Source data
-- -- --
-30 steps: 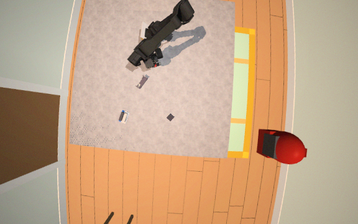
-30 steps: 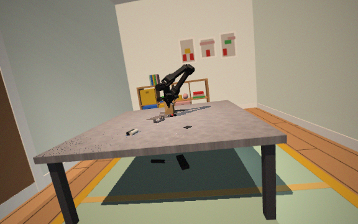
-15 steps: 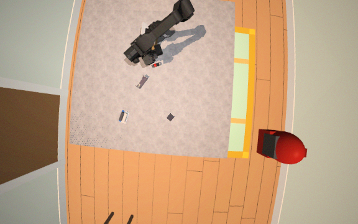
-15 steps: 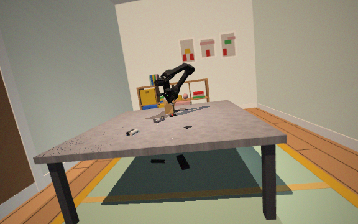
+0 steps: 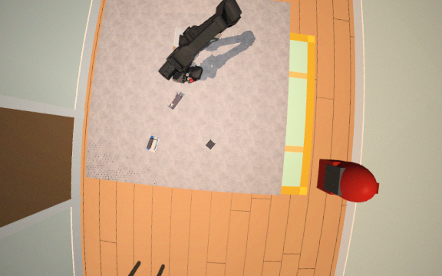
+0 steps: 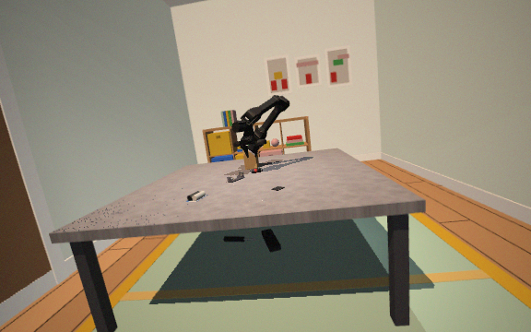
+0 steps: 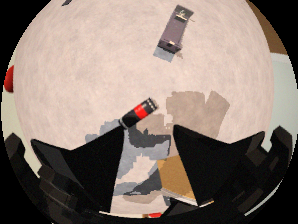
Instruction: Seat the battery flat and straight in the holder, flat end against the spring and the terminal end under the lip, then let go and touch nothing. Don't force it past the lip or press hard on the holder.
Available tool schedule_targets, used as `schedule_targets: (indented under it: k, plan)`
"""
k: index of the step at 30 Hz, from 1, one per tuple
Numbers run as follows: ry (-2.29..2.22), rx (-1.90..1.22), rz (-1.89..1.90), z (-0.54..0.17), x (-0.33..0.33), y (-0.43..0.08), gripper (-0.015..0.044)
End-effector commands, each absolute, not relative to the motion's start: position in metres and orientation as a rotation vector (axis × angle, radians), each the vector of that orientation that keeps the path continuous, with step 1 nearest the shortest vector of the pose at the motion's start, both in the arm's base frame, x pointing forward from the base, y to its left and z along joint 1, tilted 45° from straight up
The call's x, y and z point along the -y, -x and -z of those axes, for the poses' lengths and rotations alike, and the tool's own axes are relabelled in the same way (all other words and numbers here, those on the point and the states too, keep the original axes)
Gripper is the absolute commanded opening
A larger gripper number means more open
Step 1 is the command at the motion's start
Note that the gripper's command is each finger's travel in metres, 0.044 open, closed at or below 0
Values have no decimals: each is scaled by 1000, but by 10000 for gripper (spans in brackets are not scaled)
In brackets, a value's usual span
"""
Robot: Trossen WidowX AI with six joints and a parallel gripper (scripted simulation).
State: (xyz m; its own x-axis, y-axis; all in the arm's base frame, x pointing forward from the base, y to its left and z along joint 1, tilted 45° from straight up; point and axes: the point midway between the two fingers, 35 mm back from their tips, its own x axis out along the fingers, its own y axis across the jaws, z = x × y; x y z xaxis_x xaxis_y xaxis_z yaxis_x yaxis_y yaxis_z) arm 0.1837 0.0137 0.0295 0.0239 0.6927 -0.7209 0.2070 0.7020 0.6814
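The battery [image 5: 191, 80] [image 6: 256, 171] [image 7: 140, 112], black with a red band, lies on its side on the table. In the wrist view it lies diagonally just ahead of the fingertips, its lower left end close to the left fingertip. My gripper [image 6: 251, 154] [image 7: 148, 130] is open and empty above the table, near the battery. Whether the left finger touches the battery cannot be told. The holder [image 5: 176, 100] [image 6: 235, 177] [image 7: 175, 31], a grey-brown open tray with metal contacts at its ends, sits apart from the battery and is empty.
A small blue and white object with a dark part [image 5: 153, 143] [image 6: 196, 195] lies beyond the holder. A dark square [image 5: 210, 144] [image 6: 277, 188] lies flat on the grey table [image 5: 244, 115] [image 6: 330, 184]. A tan block [image 6: 251, 162] [image 7: 176, 175] stands behind the gripper.
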Motion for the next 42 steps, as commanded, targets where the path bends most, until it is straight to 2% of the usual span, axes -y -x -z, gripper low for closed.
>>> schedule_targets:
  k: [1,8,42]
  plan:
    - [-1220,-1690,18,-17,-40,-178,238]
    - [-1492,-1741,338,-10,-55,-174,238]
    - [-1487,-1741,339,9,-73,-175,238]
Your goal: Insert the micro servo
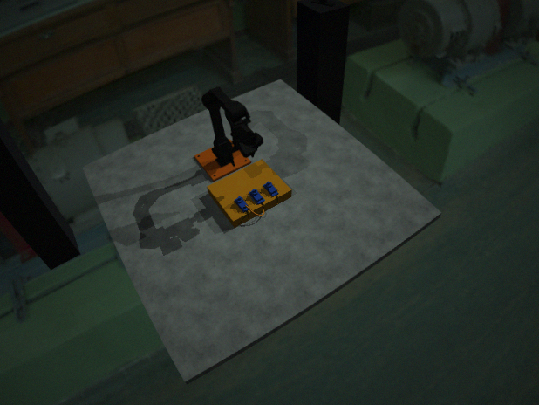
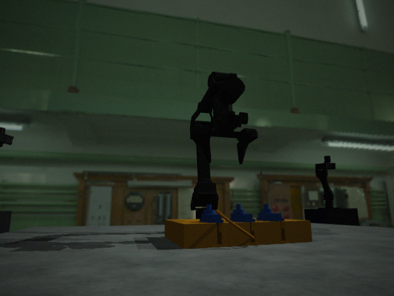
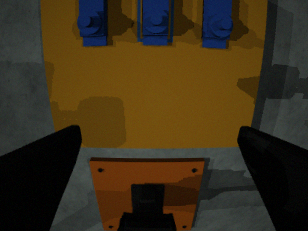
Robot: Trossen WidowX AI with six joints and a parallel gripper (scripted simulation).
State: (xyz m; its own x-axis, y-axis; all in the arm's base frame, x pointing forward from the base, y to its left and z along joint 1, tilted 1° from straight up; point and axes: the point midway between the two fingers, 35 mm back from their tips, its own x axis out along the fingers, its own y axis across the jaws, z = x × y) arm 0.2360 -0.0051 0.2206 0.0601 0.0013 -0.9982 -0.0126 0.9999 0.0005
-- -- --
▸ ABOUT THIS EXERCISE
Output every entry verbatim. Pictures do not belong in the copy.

▸ RESULT BELOW
-30 steps: 
-30 steps: 
-15 steps: 
-15 steps: 
+0 steps: 
+0 steps: 
+0 steps: 
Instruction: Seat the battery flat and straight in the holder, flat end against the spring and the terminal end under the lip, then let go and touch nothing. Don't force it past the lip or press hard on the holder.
Available tool schedule_targets, used as `schedule_targets: (indented under it: k, plan)`
"""
k: index of the step at 30 Hz, from 1, one per tuple
Numbers run as follows: ry (-2.29..2.22), rx (-1.90..1.22), rz (-1.89..1.90), z (-0.54..0.17), x (-0.33..0.33), y (-0.43..0.08), gripper (-0.015..0.044)
End-effector commands, each absolute, not relative to the motion's start: position in metres and orientation as a rotation vector (axis × angle, radians), each the vector of that orientation that keeps the path continuous, with step 1 nearest the shortest vector of the pose at the motion's start, both in the arm's base frame, x pointing forward from the base, y to its left and z along joint 1, tilted 45° from straight up
The call's x, y and z point along the -y, -x and -z of those axes, for the poses' lengths and rotations alike, and the tool's own axes are relabelled in the same way (all other words and numbers here, those on the point and the states too, keep the original axes)
Gripper is the absolute commanded opening
A larger gripper number means more open
Step 1 is the command at the motion's start
Note that the gripper's command is each finger's travel in metres, 0.044 open, closed at or below 0
Values have no decimals: each is scaled by 1000, but by 10000 for gripper (spans in brackets are not scaled)
In brackets, a value's usual span
"""
Robot: Trossen WidowX AI with six joints and a parallel gripper (scripted simulation).
State: (xyz m; its own x-axis, y-axis; all in the arm's base frame, x pointing forward from the base, y to its left and z along joint 1, tilted 45° from straight up; point and axes: the point midway between the two fingers, 35 mm back from their tips, its own x axis out along the fingers, its own y axis across the jaws, z = x × y; x y z xaxis_x xaxis_y xaxis_z yaxis_x yaxis_y yaxis_z) arm 0.1837 0.0137 0.0295 0.0239 0.6927 -0.7209 0.2070 0.7020 0.6814
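The battery [image 5: 191, 80] [image 6: 256, 171] [image 7: 140, 112], black with a red band, lies on its side on the table. In the wrist view it lies diagonally just ahead of the fingertips, its lower left end close to the left fingertip. My gripper [image 6: 251, 154] [image 7: 148, 130] is open and empty above the table, near the battery. Whether the left finger touches the battery cannot be told. The holder [image 5: 176, 100] [image 6: 235, 177] [image 7: 175, 31], a grey-brown open tray with metal contacts at its ends, sits apart from the battery and is empty.
A small blue and white object with a dark part [image 5: 153, 143] [image 6: 196, 195] lies beyond the holder. A dark square [image 5: 210, 144] [image 6: 277, 188] lies flat on the grey table [image 5: 244, 115] [image 6: 330, 184]. A tan block [image 6: 251, 162] [image 7: 176, 175] stands behind the gripper.
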Motion for the next 42 steps, as commanded, targets where the path bends most, until it is straight to 2% of the usual span, axes -y -x -z, gripper low for closed.
>>> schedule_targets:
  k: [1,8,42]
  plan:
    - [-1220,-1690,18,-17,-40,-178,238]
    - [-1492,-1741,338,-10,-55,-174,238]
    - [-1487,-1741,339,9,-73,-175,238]
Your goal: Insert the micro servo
Robot: Trossen WidowX AI with six joints and a parallel gripper (scripted simulation).
State: (xyz m; its own x-axis, y-axis; all in the arm's base frame, x pointing forward from the base, y to its left and z along joint 1, tilted 1° from straight up; point and axes: the point midway between the two fingers, 35 mm back from their tips, its own x axis out along the fingers, its own y axis across the jaws, z = x × y) arm 0.2360 -0.0051 0.2206 0.0601 0.0013 -0.9982 -0.0126 0.9999 0.0005

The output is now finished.